I am at that highly transitional period of life where I have some variation of the same conversation with everyone I know. I feel like I’m at my high school graduation party again, but the answers to those “what are you doing with your life?” questions have changed considerably. So here it is, all typed out for you to read at your leisure. Now maybe our small talk can return to topics like the weather, or how silly you look in that hat.
I graduated last December and finished out the school year as a second grade teacher in Junction City. I turned down the offer to renew my contract for next year so that I can move several hours away to a city that I’ve never visited where I have no job and know almost no one. Naturally, revealing these details tends to throw a kink in the normal flow of conversation, and people are not as good as they think at disguising how crazy my plan seems to them. Good thing I’m all about crazy, and although my anxiety levels sometimes shoot through the roof when I dwell on it for any length of time, I still have felt really confident in each decision I’ve made so far.

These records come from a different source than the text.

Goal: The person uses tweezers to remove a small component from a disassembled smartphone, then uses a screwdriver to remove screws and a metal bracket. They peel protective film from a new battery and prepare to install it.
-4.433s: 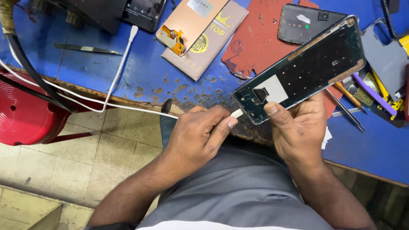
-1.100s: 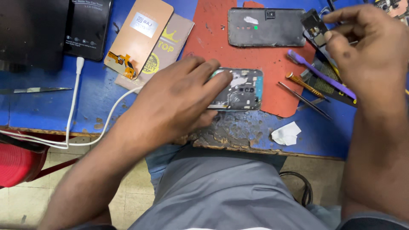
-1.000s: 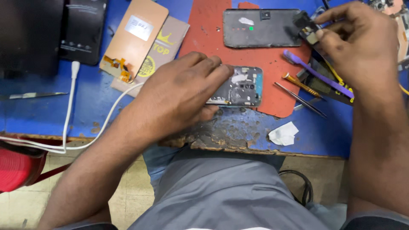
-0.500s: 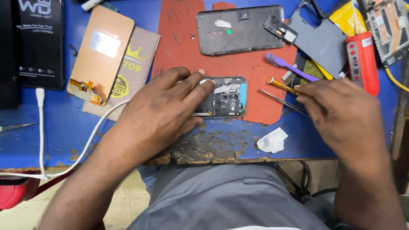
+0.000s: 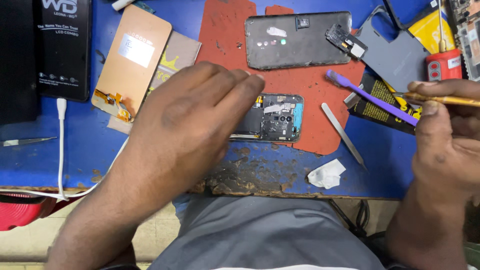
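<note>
My left hand (image 5: pixel 185 125) presses flat on the opened phone (image 5: pixel 274 117) at the mat's (image 5: pixel 225 30) front edge to steady it, while my right hand (image 5: pixel 445 140) pinches a yellow-handled tool (image 5: pixel 445 99).

I see a black flat box (image 5: pixel 65 47) with white print at the far left of the worktop (image 5: pixel 30 125). Just beside it lies a copper-coloured screen panel (image 5: pixel 132 62) bearing a white rectangular label (image 5: pixel 136 50). A black-and-yellow packet (image 5: pixel 380 100) lies at the right.
</note>
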The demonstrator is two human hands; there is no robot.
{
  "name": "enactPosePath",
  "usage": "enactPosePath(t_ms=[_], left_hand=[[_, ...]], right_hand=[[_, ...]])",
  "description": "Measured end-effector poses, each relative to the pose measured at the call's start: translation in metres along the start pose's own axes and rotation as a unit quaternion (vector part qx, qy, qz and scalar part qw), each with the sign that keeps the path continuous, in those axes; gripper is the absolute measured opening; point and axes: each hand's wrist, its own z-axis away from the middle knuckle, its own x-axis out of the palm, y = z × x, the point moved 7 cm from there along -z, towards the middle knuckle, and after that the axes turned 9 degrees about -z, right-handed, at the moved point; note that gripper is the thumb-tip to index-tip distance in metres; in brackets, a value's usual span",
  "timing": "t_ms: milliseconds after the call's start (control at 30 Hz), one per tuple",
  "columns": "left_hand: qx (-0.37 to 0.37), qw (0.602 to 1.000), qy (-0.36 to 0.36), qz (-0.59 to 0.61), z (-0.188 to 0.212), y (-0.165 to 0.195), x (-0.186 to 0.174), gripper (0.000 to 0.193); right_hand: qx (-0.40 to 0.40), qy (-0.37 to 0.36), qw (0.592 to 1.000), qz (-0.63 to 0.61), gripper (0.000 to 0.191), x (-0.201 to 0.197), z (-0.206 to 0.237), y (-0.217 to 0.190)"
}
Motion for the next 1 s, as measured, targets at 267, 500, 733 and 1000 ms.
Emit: enactPosePath(t_ms=[267,500,733,1000], left_hand=[[0.010,0.991,0.057,0.120,-0.027,0.017,0.016,0.028],[-0.007,0.976,0.000,0.217,-0.044,0.056,0.071,0.034],[-0.057,0.966,0.015,0.252,-0.062,0.065,0.102,0.015],[-0.044,0.976,0.040,0.208,-0.084,0.077,0.109,0.015]], right_hand=[[0.020,0.028,0.987,-0.159,0.040,0.011,-0.002,-0.009],[0.076,0.028,0.959,-0.273,0.056,0.016,0.014,0.010],[0.014,0.083,0.984,-0.159,0.048,-0.018,0.024,0.000],[-0.007,0.054,0.997,-0.048,0.039,-0.046,0.019,-0.010]])
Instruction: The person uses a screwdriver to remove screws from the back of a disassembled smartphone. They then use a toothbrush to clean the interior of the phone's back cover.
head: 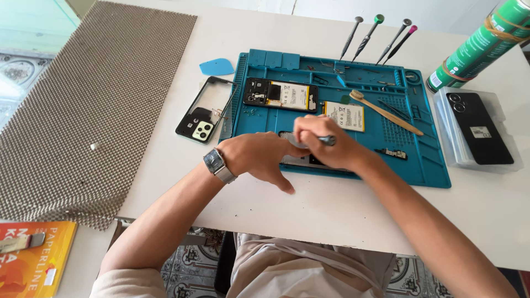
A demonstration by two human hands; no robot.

Here’s my plan: next week I’m headed to San Marcos, Texas to find a place to live. My Manhattan lease ends in July, so I’ll be moving later this summer and will hopefully have a teaching job for next school year. I have a one-year provisional teaching license in Texas, during which time I will take all the tests I need to be officially licensed. Texas seems to be on a bit later schedule than Kansas is, in terms of hiring teachers for next year, and many districts have not even posted openings yet. I would feel a lot better if I had something lined up before I move, but I decided that this is the point in my life to change location, regardless of my job outcome. That being said, I have applied to a few places and would appreciate your prayers that I find the right position. It’d be pretty neat to find a forever job instead of a right now job.
So, why? Why leave my friends, family, job security, and a town I love? My dream about this life change has been narrowing in focus over the last several years. For one thing, my body is obviously designed for a warmer climate. I am truly miserable in the winter. There is absolutely no reason to suffer for the rest of my life when I could live in a place where the weather doesn’t alter my mood or give me physical pain. Secondly, my skill set includes Spanish and English as a second language. This is the best part of the country for me to live in if I want to work with the Hispanic population or teach English to immigrants. I am extremely excited about both the professional and ministry opportunities in Texas. San Marcos is a college town about the same size as Manhattan with low cost of living and low crime. It’s located between Austin and San Antonio, and one of the fastest-growing small cities in America. Most of the population is in their twenties and thirties. It seems to have everything that I like about Manhattan, just in a better part of the country for me. Again, it was a very clear decision that this is where I should be. During my research there wasn’t another city that even came in second place.
Although I’m sad to go, I am beyond thrilled about all the adventures and relationships that get to be a part of my new life. Hopefully I’ll have news soon about an apartment, moving date, and a job!